*Work required*:
Starting with the first line and ending with the line that holds "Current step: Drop", repeat the material exactly.

*Information shown*:
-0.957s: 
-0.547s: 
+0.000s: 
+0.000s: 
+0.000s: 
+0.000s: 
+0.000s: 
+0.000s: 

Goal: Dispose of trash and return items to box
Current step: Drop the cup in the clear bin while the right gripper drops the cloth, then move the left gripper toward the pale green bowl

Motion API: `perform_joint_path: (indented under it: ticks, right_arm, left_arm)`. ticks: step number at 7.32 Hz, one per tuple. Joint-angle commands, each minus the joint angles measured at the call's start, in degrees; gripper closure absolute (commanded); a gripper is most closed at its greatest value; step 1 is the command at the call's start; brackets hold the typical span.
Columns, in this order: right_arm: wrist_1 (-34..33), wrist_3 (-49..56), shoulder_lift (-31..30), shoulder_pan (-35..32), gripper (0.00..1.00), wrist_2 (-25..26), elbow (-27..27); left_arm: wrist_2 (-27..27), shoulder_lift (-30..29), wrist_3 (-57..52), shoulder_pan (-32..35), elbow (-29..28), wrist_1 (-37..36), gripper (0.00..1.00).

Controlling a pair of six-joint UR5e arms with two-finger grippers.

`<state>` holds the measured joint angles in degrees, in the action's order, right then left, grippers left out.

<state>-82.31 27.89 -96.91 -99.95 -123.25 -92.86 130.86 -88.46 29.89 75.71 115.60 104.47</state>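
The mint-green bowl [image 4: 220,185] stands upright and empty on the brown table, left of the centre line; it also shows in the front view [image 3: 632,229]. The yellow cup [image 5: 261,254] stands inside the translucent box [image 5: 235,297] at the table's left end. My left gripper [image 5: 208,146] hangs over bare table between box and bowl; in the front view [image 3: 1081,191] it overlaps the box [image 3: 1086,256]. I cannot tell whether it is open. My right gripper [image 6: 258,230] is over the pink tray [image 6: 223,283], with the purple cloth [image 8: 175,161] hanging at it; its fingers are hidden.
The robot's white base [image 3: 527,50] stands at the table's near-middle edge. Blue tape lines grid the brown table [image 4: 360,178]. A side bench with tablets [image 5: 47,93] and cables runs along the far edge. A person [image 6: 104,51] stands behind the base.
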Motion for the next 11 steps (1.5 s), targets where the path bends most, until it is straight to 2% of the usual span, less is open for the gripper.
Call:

*Answer box*:
-0.957s: 
-0.547s: 
+0.000s: 
+0.000s: 
+0.000s: 
+0.000s: 
+0.000s: 
+0.000s: 

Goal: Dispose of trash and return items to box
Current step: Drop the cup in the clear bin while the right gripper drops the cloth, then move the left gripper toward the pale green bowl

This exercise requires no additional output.